Living in YouTube Infamy
An article in the first issue of the re- re-launched Radar magazine looks at how ordinary people are made involuntarily "famous" by embarassing video clips that show up on the Web and then spread like wildfire. Not unexpectedly, most people aren't so psyched about their accidental "celebrity."
The author of the piece pores through many of the well known cases of humiliation-by-Web-video, trying to divine something about what it means to our society, but doesn't come up with much more than "It sucks to be humiliated in front of millions of people, but it's hard to avoid." Still, with its inclusion of the familiar Web video clips
you know and love (Star Wars kid, Alexey Vayner, etc..) -- as well as a few others -- it's a nice overview of the Web embarassment genre:
An emerging facet of YouTube humiliation [is] the tactic of deliberately provoking a teacher or coworker into a rage for the express purpose of posting the resulting drama online.

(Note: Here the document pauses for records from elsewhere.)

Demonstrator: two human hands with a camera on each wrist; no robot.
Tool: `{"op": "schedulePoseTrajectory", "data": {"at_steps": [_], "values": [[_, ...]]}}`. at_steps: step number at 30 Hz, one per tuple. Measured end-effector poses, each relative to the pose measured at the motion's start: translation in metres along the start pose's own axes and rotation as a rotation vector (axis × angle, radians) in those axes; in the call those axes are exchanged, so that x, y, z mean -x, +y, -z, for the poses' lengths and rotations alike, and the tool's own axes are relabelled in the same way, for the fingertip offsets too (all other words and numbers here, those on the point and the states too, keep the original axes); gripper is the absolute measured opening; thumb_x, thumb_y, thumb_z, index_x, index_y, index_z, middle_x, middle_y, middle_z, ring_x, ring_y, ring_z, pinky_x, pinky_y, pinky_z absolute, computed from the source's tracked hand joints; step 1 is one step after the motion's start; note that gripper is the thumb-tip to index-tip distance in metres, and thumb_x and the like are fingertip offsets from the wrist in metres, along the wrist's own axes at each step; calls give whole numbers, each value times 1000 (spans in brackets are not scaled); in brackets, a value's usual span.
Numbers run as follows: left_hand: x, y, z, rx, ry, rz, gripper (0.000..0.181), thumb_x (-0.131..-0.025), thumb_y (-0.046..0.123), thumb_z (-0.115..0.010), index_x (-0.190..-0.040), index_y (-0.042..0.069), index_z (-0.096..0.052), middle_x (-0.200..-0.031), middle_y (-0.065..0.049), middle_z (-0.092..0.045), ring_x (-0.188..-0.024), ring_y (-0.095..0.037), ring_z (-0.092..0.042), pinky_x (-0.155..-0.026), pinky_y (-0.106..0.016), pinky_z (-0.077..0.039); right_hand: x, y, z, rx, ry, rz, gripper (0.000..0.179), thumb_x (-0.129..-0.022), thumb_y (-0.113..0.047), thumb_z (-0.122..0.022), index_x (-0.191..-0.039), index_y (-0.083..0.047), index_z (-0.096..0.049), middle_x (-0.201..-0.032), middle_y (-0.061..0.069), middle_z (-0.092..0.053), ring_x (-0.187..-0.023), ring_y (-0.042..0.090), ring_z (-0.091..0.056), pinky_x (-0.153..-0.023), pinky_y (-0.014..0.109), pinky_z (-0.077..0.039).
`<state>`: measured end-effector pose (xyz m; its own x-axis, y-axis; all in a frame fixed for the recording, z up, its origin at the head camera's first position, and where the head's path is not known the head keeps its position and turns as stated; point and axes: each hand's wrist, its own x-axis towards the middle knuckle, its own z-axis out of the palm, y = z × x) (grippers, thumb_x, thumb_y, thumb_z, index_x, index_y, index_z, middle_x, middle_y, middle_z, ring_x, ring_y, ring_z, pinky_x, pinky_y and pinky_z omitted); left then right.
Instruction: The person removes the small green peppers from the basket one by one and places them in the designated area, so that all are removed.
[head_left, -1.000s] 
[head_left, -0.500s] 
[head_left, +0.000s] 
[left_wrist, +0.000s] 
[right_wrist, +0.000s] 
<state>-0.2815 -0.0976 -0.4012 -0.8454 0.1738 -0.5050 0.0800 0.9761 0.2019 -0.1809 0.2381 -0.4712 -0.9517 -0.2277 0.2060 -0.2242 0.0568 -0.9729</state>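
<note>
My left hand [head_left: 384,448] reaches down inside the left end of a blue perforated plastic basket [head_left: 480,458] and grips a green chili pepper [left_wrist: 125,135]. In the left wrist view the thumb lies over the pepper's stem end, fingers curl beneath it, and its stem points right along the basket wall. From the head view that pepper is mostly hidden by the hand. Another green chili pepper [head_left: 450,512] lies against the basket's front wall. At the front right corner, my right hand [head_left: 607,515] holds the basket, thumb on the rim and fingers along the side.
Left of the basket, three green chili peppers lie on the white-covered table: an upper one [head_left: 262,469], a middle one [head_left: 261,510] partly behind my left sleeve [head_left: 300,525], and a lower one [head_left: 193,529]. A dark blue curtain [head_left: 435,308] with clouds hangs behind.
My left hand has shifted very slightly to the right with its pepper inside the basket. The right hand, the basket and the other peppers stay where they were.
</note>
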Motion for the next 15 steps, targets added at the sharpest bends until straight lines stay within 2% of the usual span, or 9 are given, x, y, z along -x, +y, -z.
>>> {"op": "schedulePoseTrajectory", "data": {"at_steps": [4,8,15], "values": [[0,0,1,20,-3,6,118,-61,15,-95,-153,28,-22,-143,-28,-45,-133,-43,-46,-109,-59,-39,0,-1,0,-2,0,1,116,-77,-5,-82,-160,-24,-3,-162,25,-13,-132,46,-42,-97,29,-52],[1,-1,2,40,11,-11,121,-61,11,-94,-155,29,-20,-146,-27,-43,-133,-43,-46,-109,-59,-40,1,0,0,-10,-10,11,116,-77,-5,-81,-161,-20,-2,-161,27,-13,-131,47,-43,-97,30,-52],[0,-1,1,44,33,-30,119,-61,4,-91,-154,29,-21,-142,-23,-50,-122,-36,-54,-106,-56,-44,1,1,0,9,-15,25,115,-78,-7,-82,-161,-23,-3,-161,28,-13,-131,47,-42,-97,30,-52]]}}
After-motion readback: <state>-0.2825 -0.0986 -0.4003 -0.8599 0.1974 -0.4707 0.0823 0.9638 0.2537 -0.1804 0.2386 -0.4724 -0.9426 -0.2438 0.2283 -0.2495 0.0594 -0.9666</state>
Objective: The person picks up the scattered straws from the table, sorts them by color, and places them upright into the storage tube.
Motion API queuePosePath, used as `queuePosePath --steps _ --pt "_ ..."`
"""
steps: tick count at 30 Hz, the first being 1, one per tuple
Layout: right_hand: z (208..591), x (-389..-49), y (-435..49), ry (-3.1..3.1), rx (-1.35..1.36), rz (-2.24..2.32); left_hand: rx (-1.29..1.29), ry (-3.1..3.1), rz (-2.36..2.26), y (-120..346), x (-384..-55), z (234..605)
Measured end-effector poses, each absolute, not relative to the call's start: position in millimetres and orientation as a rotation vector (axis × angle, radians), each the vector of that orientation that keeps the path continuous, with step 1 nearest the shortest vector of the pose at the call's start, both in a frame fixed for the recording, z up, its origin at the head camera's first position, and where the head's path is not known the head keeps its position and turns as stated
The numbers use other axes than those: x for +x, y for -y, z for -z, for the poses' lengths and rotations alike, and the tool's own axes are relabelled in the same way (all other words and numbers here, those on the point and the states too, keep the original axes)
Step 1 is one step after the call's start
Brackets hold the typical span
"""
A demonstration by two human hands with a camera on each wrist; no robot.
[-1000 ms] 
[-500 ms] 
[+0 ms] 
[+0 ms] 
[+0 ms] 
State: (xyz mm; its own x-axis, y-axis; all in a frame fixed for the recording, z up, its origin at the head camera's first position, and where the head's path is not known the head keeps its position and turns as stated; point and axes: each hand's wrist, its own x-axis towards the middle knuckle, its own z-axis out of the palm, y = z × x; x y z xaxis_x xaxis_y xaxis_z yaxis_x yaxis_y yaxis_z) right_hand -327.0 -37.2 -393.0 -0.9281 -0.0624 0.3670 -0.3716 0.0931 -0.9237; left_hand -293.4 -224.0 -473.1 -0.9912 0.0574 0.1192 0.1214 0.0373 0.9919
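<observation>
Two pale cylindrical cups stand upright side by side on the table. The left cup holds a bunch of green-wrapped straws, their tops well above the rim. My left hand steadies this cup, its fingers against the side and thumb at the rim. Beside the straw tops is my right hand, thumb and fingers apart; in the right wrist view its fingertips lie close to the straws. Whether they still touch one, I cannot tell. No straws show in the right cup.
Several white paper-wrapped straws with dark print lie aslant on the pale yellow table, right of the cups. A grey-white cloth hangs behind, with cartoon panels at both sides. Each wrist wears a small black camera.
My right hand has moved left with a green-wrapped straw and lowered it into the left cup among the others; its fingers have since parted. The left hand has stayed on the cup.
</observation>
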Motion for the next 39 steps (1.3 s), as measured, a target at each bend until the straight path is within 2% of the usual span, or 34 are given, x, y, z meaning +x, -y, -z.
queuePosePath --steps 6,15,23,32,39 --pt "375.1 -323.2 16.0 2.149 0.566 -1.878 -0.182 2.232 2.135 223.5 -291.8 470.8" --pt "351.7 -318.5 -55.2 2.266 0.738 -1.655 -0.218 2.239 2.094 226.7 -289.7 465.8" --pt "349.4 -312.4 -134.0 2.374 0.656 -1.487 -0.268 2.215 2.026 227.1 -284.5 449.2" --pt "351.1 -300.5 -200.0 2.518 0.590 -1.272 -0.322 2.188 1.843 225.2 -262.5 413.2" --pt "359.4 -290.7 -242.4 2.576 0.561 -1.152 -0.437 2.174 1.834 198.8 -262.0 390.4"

A search for "screaming teacher" turns up dozens of clips on the site. The most celebrated case involved an as-yet-unnamed teacher in Quebec whose class goaded him into an outburst in November. The 32-year veteran, who specialized in teaching kids with discipline problems, went on stress leave after the video hit YouTube. Though it has since been taken down at the request of the school—which banned camera phones after the incident—it has sparked a wider, global debate about the wisdom of allowing cell phones in class. Quebec is now considering banning them in schools throughout the province, and Scotland's largest teachers' union called for barring them from classrooms in December.